Immigrants to Europe and North America earn almost 18 per cent less than native citizens, with three-quarters of the gap caused by limited access to higher-paying jobs rather than unequal pay for the same work, according to new research.
The study from Frankfurt School of Finance & Management, published in Nature, analyzed employer-employee data from 13.5 million individuals across nine countries including Canada, the United States, and seven European nations.
Access to better jobs drives most of pay gap
The research found an overall immigrant-native pay gap of 17.9 per cent, according to Professor Halil Sabanci and colleagues. Three-quarters of this difference stems from immigrants being more likely to work in lower-paying industries, occupations and companies rather than receiving unequal compensation for identical roles.
“These findings shed new light on persistent pay disparities – and have direct policy implications. While enforcing equal pay for equal work matters, the bigger challenge lies in opening access to higher-paying jobs,” said Sabanci.

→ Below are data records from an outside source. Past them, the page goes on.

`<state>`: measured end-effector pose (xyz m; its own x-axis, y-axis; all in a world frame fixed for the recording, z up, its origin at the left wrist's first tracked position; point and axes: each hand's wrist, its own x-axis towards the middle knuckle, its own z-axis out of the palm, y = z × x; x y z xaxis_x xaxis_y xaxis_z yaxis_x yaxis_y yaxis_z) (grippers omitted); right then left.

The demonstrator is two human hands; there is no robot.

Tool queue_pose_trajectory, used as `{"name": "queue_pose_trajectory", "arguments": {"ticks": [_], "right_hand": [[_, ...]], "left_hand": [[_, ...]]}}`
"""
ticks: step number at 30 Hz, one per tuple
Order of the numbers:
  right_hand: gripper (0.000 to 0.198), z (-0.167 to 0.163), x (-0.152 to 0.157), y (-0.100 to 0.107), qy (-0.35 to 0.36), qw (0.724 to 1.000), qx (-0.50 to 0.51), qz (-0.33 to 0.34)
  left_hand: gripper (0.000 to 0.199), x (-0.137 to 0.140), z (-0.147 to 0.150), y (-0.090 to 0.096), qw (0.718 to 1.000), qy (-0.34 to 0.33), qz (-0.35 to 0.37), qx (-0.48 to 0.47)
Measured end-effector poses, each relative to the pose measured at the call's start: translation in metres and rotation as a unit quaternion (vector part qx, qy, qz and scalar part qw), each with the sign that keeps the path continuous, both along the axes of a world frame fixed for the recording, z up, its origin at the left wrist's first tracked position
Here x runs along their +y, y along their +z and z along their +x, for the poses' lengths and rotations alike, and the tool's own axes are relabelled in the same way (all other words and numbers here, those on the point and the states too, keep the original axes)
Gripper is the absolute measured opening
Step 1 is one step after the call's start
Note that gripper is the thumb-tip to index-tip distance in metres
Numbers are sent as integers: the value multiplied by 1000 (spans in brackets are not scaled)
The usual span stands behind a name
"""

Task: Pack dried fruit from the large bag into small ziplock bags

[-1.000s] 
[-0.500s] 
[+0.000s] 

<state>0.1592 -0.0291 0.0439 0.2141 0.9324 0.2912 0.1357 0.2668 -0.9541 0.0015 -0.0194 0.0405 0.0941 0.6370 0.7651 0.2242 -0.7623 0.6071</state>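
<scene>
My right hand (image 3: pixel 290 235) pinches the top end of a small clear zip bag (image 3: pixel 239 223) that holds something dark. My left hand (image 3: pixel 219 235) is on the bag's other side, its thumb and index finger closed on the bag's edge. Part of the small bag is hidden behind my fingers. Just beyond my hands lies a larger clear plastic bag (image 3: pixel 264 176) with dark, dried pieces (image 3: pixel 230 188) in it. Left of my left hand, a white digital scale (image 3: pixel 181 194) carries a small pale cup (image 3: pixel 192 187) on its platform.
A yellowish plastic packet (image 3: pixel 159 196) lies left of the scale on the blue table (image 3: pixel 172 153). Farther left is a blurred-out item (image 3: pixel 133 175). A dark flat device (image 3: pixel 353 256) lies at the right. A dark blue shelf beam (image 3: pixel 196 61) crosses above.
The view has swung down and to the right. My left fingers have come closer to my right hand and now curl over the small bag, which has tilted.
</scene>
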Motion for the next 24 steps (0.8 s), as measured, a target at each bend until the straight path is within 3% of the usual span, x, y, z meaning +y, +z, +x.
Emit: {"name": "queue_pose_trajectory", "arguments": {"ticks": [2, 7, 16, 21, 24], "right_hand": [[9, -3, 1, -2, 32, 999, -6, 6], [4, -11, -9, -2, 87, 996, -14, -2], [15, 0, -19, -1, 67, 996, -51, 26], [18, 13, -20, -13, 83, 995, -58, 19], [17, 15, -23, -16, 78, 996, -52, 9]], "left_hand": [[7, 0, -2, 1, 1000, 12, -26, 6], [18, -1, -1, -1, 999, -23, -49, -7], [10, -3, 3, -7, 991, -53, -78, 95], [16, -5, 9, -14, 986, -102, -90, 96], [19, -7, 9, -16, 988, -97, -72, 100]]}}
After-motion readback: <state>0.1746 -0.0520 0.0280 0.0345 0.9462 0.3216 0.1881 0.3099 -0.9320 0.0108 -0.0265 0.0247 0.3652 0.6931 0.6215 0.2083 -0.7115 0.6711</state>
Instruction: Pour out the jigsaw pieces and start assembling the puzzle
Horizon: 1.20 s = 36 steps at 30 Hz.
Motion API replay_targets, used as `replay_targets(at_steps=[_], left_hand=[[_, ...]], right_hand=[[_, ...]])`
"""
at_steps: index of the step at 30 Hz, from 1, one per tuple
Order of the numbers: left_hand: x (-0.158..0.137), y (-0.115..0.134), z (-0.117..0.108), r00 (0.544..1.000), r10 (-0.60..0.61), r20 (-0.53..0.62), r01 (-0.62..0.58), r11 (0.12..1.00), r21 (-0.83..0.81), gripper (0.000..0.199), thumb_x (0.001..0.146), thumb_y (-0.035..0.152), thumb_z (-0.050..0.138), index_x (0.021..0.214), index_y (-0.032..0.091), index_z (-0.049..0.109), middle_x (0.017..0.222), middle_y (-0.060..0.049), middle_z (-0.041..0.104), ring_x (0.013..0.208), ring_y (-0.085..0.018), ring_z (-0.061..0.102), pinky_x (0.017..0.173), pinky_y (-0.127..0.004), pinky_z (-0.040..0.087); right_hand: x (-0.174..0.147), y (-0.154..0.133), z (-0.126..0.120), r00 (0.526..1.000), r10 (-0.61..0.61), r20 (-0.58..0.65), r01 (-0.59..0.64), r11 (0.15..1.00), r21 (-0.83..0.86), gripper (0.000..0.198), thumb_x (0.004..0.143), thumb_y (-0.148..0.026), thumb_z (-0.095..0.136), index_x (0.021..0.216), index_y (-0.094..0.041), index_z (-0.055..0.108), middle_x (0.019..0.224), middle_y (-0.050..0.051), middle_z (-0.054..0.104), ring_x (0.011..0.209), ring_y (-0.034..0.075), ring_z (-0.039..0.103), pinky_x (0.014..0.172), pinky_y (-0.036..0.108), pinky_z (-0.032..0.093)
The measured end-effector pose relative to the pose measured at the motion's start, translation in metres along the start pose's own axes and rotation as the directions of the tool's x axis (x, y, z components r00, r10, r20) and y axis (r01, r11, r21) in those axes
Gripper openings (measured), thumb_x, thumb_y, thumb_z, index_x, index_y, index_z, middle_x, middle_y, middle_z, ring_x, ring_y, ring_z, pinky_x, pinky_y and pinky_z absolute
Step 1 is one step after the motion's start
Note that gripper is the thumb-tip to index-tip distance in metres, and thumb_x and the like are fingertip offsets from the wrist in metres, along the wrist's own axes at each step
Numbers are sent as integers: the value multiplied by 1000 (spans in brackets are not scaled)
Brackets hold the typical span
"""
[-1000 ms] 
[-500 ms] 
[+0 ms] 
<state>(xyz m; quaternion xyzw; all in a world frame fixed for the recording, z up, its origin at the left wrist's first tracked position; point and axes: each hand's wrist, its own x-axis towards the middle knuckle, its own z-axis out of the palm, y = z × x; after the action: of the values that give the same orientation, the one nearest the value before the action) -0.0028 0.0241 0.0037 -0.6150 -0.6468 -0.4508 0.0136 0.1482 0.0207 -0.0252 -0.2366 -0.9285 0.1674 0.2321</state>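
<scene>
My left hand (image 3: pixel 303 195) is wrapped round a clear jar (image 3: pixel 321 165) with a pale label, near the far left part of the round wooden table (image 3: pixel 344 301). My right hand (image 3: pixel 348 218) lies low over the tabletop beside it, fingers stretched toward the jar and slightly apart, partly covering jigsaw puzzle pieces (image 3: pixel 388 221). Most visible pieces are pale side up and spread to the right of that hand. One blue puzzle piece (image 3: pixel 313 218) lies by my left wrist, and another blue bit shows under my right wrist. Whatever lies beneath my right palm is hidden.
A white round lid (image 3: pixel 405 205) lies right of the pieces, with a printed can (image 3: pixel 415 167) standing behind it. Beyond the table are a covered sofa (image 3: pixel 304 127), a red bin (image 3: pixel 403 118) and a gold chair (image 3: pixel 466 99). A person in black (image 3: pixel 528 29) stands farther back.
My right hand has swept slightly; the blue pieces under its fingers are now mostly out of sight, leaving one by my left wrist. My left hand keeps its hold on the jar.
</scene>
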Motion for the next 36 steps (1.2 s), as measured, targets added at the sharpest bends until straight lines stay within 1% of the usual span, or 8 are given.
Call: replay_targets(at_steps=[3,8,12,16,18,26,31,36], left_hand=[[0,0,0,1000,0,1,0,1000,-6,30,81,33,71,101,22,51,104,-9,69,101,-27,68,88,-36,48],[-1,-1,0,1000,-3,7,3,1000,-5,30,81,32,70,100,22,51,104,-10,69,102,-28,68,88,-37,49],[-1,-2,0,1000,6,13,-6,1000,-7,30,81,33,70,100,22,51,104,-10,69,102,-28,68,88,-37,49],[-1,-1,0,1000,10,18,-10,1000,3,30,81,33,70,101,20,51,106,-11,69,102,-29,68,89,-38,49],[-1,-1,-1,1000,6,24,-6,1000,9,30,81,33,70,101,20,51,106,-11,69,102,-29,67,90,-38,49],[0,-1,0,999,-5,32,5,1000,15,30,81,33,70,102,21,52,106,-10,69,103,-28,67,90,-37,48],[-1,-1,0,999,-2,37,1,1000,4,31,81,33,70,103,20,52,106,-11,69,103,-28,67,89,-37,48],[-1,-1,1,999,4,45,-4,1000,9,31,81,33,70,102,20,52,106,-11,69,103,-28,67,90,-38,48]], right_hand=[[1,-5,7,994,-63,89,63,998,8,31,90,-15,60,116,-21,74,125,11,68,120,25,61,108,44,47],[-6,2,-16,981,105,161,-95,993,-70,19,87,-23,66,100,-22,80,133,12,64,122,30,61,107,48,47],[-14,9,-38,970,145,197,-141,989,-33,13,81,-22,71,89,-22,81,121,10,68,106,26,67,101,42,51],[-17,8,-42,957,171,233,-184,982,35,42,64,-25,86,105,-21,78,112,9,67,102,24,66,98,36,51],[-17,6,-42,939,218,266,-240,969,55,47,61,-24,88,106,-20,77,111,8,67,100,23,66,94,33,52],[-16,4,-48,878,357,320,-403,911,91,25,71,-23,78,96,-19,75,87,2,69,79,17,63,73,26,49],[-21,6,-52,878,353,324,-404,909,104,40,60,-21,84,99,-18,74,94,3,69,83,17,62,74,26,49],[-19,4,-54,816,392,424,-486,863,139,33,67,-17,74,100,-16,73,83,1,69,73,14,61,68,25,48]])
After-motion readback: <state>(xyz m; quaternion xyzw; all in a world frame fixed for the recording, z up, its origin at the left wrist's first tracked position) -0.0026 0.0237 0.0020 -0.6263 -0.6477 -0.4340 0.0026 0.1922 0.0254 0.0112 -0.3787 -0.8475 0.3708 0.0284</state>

Canada shows one of largest gaps
Pay gaps varied significantly among the countries studied. Canada recorded the second-largest gap at 27.5 per cent, behind only Spain at 29.9 per cent, the study found.
Mid-level differences appeared in Norway at 20.3 per cent, Germany at 19.6 per cent, France at 18.9 per cent, and Netherlands at 15.4 per cent. The smallest gaps relative to native workers were found in the United States at 10.6 per cent, Denmark at 9.2 per cent and Sweden at 7.0 per cent.
Second generation sees improvement but gap persists
For six countries including Canada, researchers examined earnings patterns among children of immigrants. The pay gap dropped substantially from 17.9 per cent to 5.7 per cent for second-generation workers but still persists, particularly for children of immigrants from Africa and the Middle East, according to the study.
When comparing workers in identical jobs at the same employer, the second-generation gap fell further to around 1.1 per cent, indicating much greater pay equality.
Policy focus should shift to job access
The researchers suggest policies should focus on improving immigrant access to higher-paying roles through language training, skill development, job search assistance, domestic education, foreign credential recognition, and better access to job-relevant information and networks.
The study analyzed data from Canada, Denmark, France, Germany, Netherlands, Norway, Spain, Sweden and the United States.